A devotional reading/reflection on Luke 24.

Have you ever heard or read something so outrageous that you said or thought to yourself, “I’ll have to see it to believe it.”? Have you done this with God? Is the reason you say you don’t believe God’s Word about His Son Jesus Christ because it just seems too outrageous to be true? What if you are a so-called believer, but you don’t know what to do on those days you struggle to believe God’s Word?

Read all of Luke 24.

The disciples of Jesus (this includes the Twelve and the greater group) should not have been surprised or caught off guard by Jesus’ death and later by the empty tomb. Rather they should have expected it if they had believed Jesus’ prophecies about his own death and resurrection and Scripture’s testimony of the Messiah. But the simple fact was they didn’t believe or understand Jesus when he said that he was going to die and raise on the third day. It wasn’t as if Jesus said these words in passing and probably many of the disciples didn’t hear it. On the contrary, Luke tells us there were at least three distinct times when Jesus foretold his death and resurrection (see Luke 9:21-22; 9:43-45; and 18:31-34).

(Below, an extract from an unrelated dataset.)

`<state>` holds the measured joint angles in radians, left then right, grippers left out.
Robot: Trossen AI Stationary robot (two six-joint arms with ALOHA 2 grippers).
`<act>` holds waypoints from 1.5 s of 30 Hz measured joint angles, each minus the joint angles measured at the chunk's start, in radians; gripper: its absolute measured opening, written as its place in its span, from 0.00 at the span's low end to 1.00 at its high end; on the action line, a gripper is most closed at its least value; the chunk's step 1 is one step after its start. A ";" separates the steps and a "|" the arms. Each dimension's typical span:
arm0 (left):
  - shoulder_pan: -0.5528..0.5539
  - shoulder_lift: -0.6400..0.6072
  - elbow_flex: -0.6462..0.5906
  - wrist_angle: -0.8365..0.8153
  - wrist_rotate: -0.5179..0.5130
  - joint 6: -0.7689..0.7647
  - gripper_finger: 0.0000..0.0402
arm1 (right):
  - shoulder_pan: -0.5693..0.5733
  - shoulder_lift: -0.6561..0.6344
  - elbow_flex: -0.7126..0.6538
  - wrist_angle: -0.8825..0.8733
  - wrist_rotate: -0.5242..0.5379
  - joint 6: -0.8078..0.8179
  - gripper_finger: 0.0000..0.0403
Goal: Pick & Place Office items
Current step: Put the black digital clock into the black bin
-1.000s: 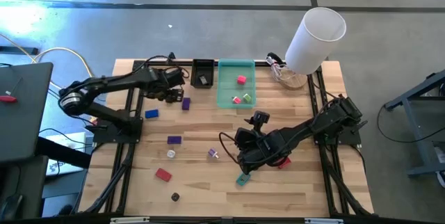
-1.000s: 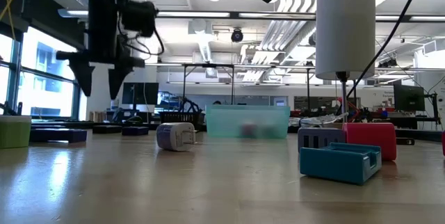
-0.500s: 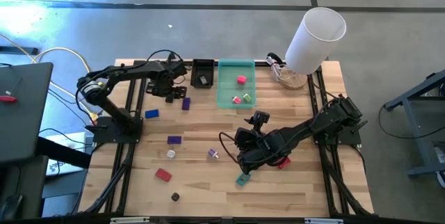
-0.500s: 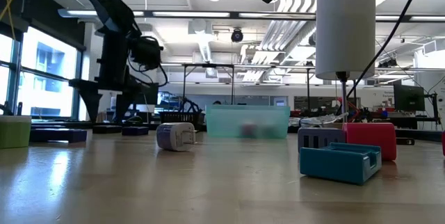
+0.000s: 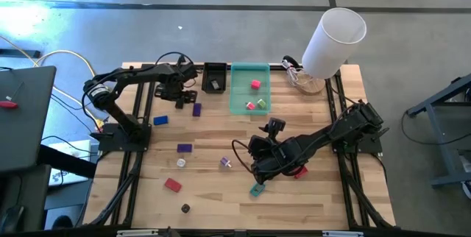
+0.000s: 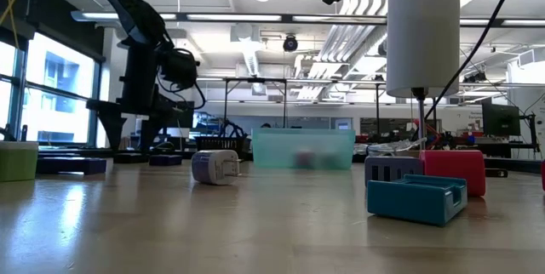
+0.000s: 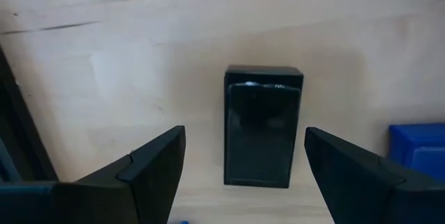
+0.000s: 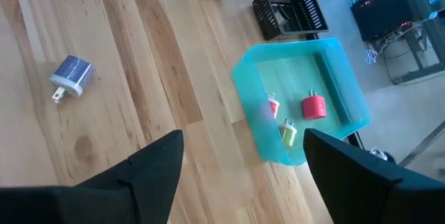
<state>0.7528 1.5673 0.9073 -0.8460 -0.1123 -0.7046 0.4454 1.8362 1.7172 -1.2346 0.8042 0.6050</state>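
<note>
At the back left of the counter, the left end effector hangs low over a small black block, fingers spread wide to either side of it, not touching; nothing is held. A blue piece lies just beside the black block. In the overhead view a purple block sits close by this end effector, with a blue block farther left.

Right end effector near the counter's middle, fingers released and parted, empty. A teal piece lies just beside it, and a red piece shows partly under the arm.

Loose on the counter: purple block, white plug, lavender plug, red block, small dark piece near the front edge.

Green tray at the back holds a pink piece and two smaller ones. Small black tray touches its left side. Tall white cylinder at the back right corner.
</note>
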 joint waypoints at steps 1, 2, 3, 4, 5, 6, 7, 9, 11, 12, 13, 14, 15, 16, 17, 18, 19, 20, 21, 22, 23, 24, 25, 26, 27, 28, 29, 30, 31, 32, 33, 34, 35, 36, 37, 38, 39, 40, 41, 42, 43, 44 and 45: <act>0.000 0.000 0.000 0.004 0.000 -0.003 0.69 | 0.000 0.000 0.000 0.000 -0.001 0.001 0.71; 0.000 0.000 0.000 0.006 0.000 -0.003 0.68 | 0.000 0.000 0.000 0.000 -0.002 0.001 0.71; 0.000 0.000 0.000 0.010 0.000 -0.002 0.67 | 0.000 0.000 0.000 0.000 -0.003 0.001 0.71; 0.000 0.000 0.000 0.013 0.000 -0.002 0.66 | 0.000 0.000 0.000 0.000 -0.003 0.001 0.71; 0.000 0.000 0.000 0.015 0.000 -0.002 0.65 | 0.000 0.000 0.000 0.000 -0.003 0.001 0.71; 0.000 0.000 0.000 0.015 0.000 -0.002 0.65 | 0.000 0.000 0.000 0.000 -0.003 0.000 0.71; 0.000 0.000 0.000 0.015 0.000 -0.003 0.64 | 0.000 0.000 0.000 0.000 -0.003 0.000 0.71; 0.000 0.000 0.000 0.016 0.000 -0.004 0.64 | 0.000 0.000 0.000 0.000 -0.003 -0.001 0.71; 0.000 0.000 0.000 0.022 0.000 -0.004 0.64 | 0.000 0.000 0.000 0.000 -0.003 -0.002 0.71; 0.000 0.000 0.000 0.023 0.000 -0.004 0.64 | 0.000 0.000 0.000 0.000 -0.003 -0.003 0.71; 0.000 0.000 0.000 0.023 0.000 -0.005 0.64 | 0.000 0.000 0.000 0.000 -0.003 -0.003 0.71; 0.000 0.002 0.000 0.024 0.000 -0.007 0.64 | 0.000 0.000 0.000 0.000 -0.003 -0.004 0.71; 0.000 0.007 0.000 0.026 0.000 -0.013 0.64 | 0.000 0.000 0.000 0.000 -0.003 -0.005 0.71; 0.000 0.016 0.000 0.026 0.000 -0.020 0.64 | 0.000 0.000 0.000 0.000 -0.003 -0.006 0.71; 0.000 0.028 0.000 0.024 0.000 -0.023 0.64 | 0.000 0.000 0.000 0.000 -0.003 -0.007 0.71; 0.000 0.041 0.000 0.025 0.000 -0.023 0.64 | 0.000 0.000 0.000 0.000 -0.003 -0.007 0.71; 0.000 0.057 0.000 0.025 0.003 -0.024 0.64 | 0.000 0.000 0.000 0.000 -0.001 -0.007 0.71; 0.000 0.069 0.003 0.026 0.005 -0.021 0.64 | 0.000 0.000 0.000 0.000 0.002 -0.007 0.71; 0.000 0.082 0.005 0.027 0.007 -0.017 0.64 | 0.000 0.000 0.000 0.000 0.005 -0.009 0.71; 0.000 0.095 0.005 0.027 0.008 -0.007 0.64 | 0.000 0.000 0.000 0.000 0.006 -0.012 0.71; 0.000 0.106 0.005 0.028 0.009 -0.003 0.64 | 0.000 0.000 0.000 0.001 0.007 -0.016 0.71; 0.000 0.115 0.005 0.029 0.010 -0.002 0.64 | 0.000 0.000 0.000 0.002 0.008 -0.021 0.71; 0.000 0.121 0.005 0.029 0.010 -0.004 0.64 | 0.000 0.000 0.000 0.006 0.008 -0.025 0.71; -0.002 0.125 0.005 0.029 0.010 -0.003 0.64 | 0.000 0.000 0.000 0.009 0.008 -0.026 0.71; -0.004 0.127 0.005 0.030 0.010 -0.002 0.64 | 0.000 0.000 0.000 0.011 0.008 -0.026 0.71; -0.008 0.127 0.004 0.031 0.009 0.002 0.64 | 0.000 0.000 0.000 0.012 0.008 -0.026 0.71; -0.011 0.127 0.004 0.032 0.007 0.011 0.64 | 0.000 0.000 0.000 0.012 0.008 -0.026 0.71; -0.014 0.128 0.004 0.032 0.005 0.034 0.64 | 0.000 0.000 0.000 0.012 0.008 -0.026 0.71; -0.016 0.128 0.004 0.033 0.004 0.070 0.64 | 0.000 0.000 0.000 0.012 0.008 -0.026 0.71; -0.019 0.129 0.004 0.033 0.003 0.106 0.63 | 0.000 0.000 0.000 0.012 0.008 -0.026 0.71; -0.023 0.129 0.003 0.033 0.002 0.128 0.62 | 0.000 0.000 0.000 0.012 0.008 -0.026 0.71; -0.025 0.129 0.003 0.033 0.002 0.133 0.61 | 0.000 0.000 0.000 0.012 0.008 -0.026 0.71; -0.026 0.130 0.003 0.034 0.002 0.135 0.59 | 0.000 0.000 0.000 0.012 0.008 -0.026 0.71; -0.026 0.130 0.003 0.035 0.002 0.137 0.57 | 0.000 0.000 0.000 0.012 0.008 -0.026 0.71; -0.026 0.130 0.003 0.036 0.003 0.142 0.54 | 0.000 0.000 0.000 0.012 0.008 -0.026 0.71; -0.024 0.130 0.002 0.037 0.003 0.151 0.51 | 0.000 0.000 0.000 0.012 0.008 -0.026 0.71; -0.021 0.131 0.002 0.037 0.006 0.157 0.48 | 0.000 0.000 0.000 0.012 0.007 -0.026 0.71; -0.021 0.131 0.002 0.038 0.007 0.162 0.44 | 0.000 0.000 0.000 0.012 0.007 -0.026 0.71; -0.021 0.131 0.002 0.036 0.006 0.168 0.40 | 0.000 0.000 0.000 0.012 0.006 -0.026 0.71; -0.021 0.131 0.002 0.035 0.005 0.176 0.37 | 0.000 0.000 0.000 0.012 0.006 -0.026 0.71; -0.021 0.131 0.002 0.035 0.006 0.183 0.35 | 0.000 0.000 0.000 0.012 0.006 -0.026 0.71; -0.020 0.131 0.002 0.035 0.008 0.194 0.36 | 0.000 0.000 0.000 0.012 0.006 -0.026 0.71; -0.021 0.131 0.002 0.034 0.015 0.212 0.36 | 0.000 0.000 0.000 0.012 0.005 -0.026 0.71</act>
<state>0.7317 1.6981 0.9092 -0.8119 -0.0976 -0.4928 0.4450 1.8362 1.7172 -1.2228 0.8093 0.5789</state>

In case we think maybe the disciples didn’t hear Jesus when he foretold his death and resurrection, Luke records the angels’ words to the women disciples when they were at the empty tomb. “Remember how he told you, while he was still in Galilee, that the Son of Man must be delivered into the hands of sinful men and be crucified and on the third day rise,” (Luke 24:6-8) and “they remembered his words” (v. 8). You can’t remember something if you never heard it in the first place. Jesus also tells all the disciples in 24:44, “These are my words that I spoke to you while I was still with you… .” They had heard this Word but had not received it or believed it. They wanted proof.

The women were dumbfounded when they found the tomb empty, because they had not believed Jesus’ teaching about these things and because they didn’t see Him. Then the disciples to whom the women told their story did not believe the women and the words spoken by the angels, because Jesus they did not see (Luke 24:24). They wanted to see in order to believe. Why else would they be hiding in a room with the doors locked “for fear of the Jews” (John 20:19) if they believed that Jesus had conquered death?

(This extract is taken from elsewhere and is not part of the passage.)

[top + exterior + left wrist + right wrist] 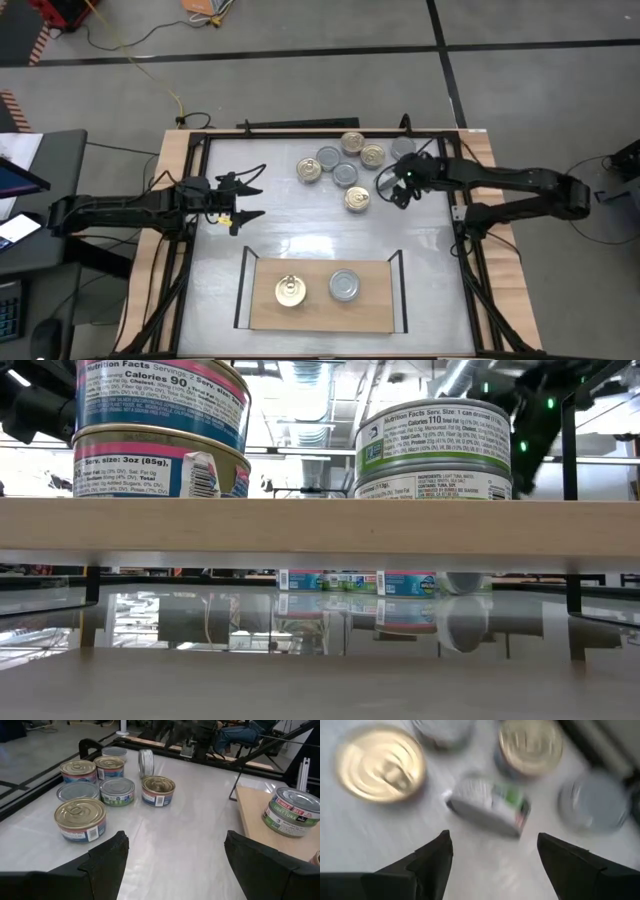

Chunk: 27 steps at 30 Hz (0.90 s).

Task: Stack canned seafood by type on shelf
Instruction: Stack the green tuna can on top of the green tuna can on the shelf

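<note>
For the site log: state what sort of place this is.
Probably a robotics lab or workshop: a white framed tabletop stands on a grey concrete floor with loose cables, and exposed ceiling ducts show behind the light wooden shelf of tins.

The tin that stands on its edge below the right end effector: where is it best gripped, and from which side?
Probably grip the tin by its two flat lids, coming from above: it rests on its curved band and could roll.
</note>
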### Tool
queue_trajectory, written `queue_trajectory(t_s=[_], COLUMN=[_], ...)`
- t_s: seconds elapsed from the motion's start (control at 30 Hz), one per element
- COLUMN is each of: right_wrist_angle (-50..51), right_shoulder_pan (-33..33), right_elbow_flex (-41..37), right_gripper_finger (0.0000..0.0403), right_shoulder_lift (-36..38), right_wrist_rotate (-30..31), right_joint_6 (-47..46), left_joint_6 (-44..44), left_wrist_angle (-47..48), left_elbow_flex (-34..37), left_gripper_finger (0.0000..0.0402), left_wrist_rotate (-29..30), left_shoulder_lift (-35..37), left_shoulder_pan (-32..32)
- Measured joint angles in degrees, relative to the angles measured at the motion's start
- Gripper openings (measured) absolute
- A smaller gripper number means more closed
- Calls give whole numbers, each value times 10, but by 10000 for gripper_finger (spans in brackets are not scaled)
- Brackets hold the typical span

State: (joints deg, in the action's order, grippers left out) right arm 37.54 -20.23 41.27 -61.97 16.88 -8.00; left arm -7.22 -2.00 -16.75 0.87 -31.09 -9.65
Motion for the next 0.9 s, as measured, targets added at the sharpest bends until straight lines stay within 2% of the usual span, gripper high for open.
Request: queue_trajectory(t_s=[0.17, 0.43, 0.67, 0.9], right_wrist_angle=[-14, -69, 10, 84], right_shoulder_pan=[8, 6, -10, -41], right_elbow_flex=[46, 78, 175, 223], right_gripper_finger=[317, 317, 317, 317], right_shoulder_lift=[-11, -122, -227, -297], right_wrist_rotate=[0, -20, -103, -112], right_joint_6=[82, 140, 204, 283], left_joint_6=[13, 35, 52, 40], left_wrist_angle=[-4, -5, -5, 3], left_elbow_flex=[0, 0, 0, 0], left_gripper_finger=[318, 318, 318, 318], left_wrist_rotate=[1, 22, 37, 41], left_shoulder_lift=[0, 0, 0, 0], left_shoulder_pan=[0, 0, 0, 0])
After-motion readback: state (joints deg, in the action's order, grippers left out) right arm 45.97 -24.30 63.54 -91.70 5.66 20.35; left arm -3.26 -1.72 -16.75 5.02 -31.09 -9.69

Then there were the two unnamed disciples, not of the Twelve but of the larger group, who left Jerusalem to go to a little village called Emmaus because they were sad. Jesus had been killed and now his body was missing. (Had they believed He was alive, they would’ve stayed in Jerusalem waiting to see Him and would have been anything but sad!) Catch this irony: The disciples wanted to see Jesus for proof to believe, but when Jesus showed up it was their unbelief that kept them from seeing Him. Luke 24:16 says they saw Jesus but they didn’t see Jesus. They saw a man but they didn’t recognize him as the One they were looking for!

Catch this again: Their unbelief kept them from seeing Jesus. They didn’t need to see Jesus in order to believe; they needed to believe in order to see Jesus.

Here are some quick take home thoughts:

1. At the end of the day there will never be enough “proof” to give reason to believe. Sure, there is lots of great proof of Jesus’ death, resurrection, and ministry. In fact I think Luke 24 is a great apologetics text. Hundreds witnessed Jesus resurrected; the disciples went from fear and hiding to giving their lives even to death in order to make Jesus known among the nations. There’s no logical reason for that change other than believing and seeing the resurrected Jesus. The New Testament is very reliable as far as ancient texts go. But, if you are struggling with unbelief, it is likely because this isn’t enough for you. You want to see in order to believe. You want just one more testimony, one more proof. Scripture says, though, “Now faith is the assurance of things hoped for, the conviction of things not seen. … And without faith it is impossible to please him, for whoever would draw near to God must believe that he exists and that he rewards those who seek him” (Hebrews 11:3, 6).

2. Like the prayer of the father of a child with a demon who came to Jesus in Mark 9, most days our prayer should go like his, “Lord, I believe! Help my unbelief!” (Mark 9:24) This prayer says I believe as much as I am able to, but I need your help and grace O God where unbelief exists. Belief isn’t just a one-sided action; it is something that we are only able to do with the help of God. Some days it is easier to believe; other days it seems near impossible. On these days, especially, cry out to God to help supply you with the faith you need. And when you believe then you will see God and Him do great things.